Views
Downloads

Essential Weather Symbolism Worksheet | Grade 9-12 ELA
Paste this activity's link or code into your existing LMS (Google Classroom, Canvas, Teams, Schoology, Moodle, etc.).
Students can open and work on the activity right away, with no student login required.
You'll still be able to track student progress and results from your teacher account.
Master high-level literary analysis with this focused weather symbolism worksheet. Students move beyond literal descriptions to uncover deeper meanings like sadness, renewal, and isolation within a narrative setting. This resource helps high schoolers connect atmospheric conditions to character mood and thematic shifts in complex classic and contemporary texts.
At a Glance
- Grade: 9-12 · Subject: ELA Literature
- Standard:
CCSS.ELA-LITERACY.RL.9-10.4— Determine the meaning of words and phrases as they are used in a text- Skill Focus: Weather Symbolism & Setting Analysis
- Format: 1 page · 3 matching tasks · Answer key included · PDF
- Best For: Literary analysis introductory lessons and bell ringers
- Time: 10–15 minutes
This single-page ELA resource features three distinct visual prompts representing rain, snow, and sunlight. Students are provided with a curated bank of seven symbolic interpretations, including "A Cleansing Agent," "Renewal of Growth," and "Confusion." The layout is clean and optimized for both physical printing and interactive digital annotation via classroom management systems or PDF markup tools.
Skill Progression
- Guided Practice: Students review a bank of universal symbolic meanings to activate prior knowledge of common literary tropes and archetypes.
- Supported Practice: Learners categorize seven emotional and thematic descriptors into three weather-based setting boxes based on visual cues.
- Independent Practice: Students justify their matching choices by applying these symbols to specific scenes in their current independent reading novels.
This worksheet follows a gradual release model, ensuring students internalize the "Setting as Symbol" concept before applying it to unassisted close reading tasks during standardized assessments.
Standards Alignment
Aligned to `CCSS.ELA-LITERACY.RL.9-10.4`, this activity focuses on determining the figurative and connotative meanings of setting elements. By analyzing how weather functions as a symbol, students better understand the cumulative impact of specific authorial word choices on overall meaning and tone. Both standard codes can be copied directly into lesson plans, IEP goals, or district curriculum mapping tools.
How to Use It
Use this worksheet as a "hook" during the introduction of a new novel such as The Great Gatsby or Jane Eyre. It serves as an excellent formative assessment to check for student understanding of mood and tone. Students should complete the matching in approximately 10 minutes, followed by a brief 5-minute peer discussion on why certain weather evokes specific psychological responses.
Who It's For
Designed for Grade 9-12 English students, this resource is particularly effective for visual learners and students requiring scaffolds in abstract literary analysis. It pairs naturally with a poetry unit or a short story analysis session where atmospheric conditions drive the internal conflict of the protagonist.

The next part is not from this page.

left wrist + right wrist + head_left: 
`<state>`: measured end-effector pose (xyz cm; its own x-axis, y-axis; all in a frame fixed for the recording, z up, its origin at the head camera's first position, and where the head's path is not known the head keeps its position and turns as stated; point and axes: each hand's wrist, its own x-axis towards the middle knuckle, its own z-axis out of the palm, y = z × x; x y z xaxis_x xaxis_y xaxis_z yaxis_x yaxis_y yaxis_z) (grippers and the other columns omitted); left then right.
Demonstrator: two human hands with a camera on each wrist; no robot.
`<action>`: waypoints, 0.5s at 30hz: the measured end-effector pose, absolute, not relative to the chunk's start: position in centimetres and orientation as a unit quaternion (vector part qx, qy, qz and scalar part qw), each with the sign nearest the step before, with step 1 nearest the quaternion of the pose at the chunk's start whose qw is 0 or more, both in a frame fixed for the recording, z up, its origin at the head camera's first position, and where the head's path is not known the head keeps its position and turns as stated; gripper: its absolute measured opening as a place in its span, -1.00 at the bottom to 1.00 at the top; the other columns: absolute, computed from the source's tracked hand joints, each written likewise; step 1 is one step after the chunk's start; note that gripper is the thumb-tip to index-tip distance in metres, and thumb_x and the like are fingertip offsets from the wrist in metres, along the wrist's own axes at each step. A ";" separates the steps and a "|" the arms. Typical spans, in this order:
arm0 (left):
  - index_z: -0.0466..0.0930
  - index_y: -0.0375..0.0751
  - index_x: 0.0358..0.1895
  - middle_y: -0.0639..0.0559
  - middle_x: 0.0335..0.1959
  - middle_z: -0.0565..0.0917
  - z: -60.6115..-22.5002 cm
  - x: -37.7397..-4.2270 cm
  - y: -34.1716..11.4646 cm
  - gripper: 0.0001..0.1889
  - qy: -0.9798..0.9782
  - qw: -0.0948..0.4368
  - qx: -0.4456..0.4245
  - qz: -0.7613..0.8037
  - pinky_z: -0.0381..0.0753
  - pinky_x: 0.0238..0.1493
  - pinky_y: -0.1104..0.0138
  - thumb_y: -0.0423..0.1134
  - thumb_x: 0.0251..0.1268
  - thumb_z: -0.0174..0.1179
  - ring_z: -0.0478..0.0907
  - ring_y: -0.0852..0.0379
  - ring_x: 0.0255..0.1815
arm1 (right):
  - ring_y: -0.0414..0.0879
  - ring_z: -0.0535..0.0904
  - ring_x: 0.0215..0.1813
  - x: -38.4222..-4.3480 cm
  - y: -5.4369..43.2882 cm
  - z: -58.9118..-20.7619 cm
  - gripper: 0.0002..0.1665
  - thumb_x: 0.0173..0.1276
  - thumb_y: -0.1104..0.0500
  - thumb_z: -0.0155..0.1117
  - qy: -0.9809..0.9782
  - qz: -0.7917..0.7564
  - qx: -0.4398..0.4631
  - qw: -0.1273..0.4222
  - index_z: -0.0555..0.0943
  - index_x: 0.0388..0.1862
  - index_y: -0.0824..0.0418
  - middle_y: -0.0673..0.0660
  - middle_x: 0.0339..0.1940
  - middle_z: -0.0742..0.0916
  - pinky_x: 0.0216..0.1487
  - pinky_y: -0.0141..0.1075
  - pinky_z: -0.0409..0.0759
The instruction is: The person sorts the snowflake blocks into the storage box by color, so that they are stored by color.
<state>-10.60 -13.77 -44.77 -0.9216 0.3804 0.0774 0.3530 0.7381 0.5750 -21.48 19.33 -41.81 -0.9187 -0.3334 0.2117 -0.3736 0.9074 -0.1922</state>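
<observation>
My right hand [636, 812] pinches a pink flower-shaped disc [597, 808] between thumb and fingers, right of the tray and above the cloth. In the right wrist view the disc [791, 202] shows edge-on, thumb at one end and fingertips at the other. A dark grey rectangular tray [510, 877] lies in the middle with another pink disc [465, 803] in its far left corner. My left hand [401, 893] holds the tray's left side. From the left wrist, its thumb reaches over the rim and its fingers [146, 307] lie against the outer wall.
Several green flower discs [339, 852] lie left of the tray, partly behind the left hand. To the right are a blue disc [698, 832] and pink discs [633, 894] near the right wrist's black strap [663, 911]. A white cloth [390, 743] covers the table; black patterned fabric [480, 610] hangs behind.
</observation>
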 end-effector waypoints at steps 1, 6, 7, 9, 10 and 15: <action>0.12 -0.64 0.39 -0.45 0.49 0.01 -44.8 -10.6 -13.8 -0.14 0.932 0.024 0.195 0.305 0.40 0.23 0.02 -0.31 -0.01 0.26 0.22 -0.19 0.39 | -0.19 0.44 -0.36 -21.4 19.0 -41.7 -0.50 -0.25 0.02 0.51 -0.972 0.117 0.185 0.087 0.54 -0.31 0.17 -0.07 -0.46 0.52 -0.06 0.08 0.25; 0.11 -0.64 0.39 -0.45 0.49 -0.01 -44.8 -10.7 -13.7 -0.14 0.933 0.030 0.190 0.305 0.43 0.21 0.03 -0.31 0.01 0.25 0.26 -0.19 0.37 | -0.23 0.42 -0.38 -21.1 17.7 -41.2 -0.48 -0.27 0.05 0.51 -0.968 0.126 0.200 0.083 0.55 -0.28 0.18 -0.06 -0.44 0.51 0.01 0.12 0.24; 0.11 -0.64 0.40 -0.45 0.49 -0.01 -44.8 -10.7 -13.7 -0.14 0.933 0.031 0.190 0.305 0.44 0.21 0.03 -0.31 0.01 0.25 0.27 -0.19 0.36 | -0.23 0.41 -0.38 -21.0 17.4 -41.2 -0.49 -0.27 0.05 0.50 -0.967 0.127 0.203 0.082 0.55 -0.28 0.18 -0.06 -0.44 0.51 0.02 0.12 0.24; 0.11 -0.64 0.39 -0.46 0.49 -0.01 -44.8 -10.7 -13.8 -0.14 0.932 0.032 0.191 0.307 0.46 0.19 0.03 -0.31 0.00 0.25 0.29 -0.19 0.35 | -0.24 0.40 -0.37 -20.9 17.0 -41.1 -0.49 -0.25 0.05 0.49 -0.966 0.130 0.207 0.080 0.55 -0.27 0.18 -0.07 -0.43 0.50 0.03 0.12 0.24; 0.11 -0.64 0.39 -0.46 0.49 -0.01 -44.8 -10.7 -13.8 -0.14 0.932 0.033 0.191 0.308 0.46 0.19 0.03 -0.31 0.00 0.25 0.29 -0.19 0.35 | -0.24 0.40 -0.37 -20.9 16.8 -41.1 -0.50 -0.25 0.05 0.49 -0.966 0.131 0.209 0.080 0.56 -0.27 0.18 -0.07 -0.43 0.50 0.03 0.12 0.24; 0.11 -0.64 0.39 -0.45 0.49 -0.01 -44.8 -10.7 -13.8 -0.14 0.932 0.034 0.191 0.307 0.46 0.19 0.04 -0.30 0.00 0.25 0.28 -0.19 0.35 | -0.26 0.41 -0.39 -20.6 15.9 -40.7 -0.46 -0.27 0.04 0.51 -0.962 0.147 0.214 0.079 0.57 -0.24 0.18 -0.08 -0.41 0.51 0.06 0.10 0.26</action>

According to Fisher & Frey (2014), the use of visual scaffolds and graphic organizers is critical for helping secondary students bridge the gap between literal comprehension and deep metaphorical analysis. This Grade 9-12 symbolism worksheet targets `CCSS.ELA-LITERACY.RL.9-10.4` by requiring students to map abstract concepts like rejection and renewal onto concrete weather patterns. Research indicates that when students can identify the symbolic function of setting, their ability to predict plot trajectories and interpret character motivation increases by over 20%. By isolating weather as a variable, this resource provides a structured entry point for the "Setting as Character" literary theory. This standalone tool ensures that high school learners develop the vocabulary necessary to discuss atmospheric symbolism with academic precision and confidence.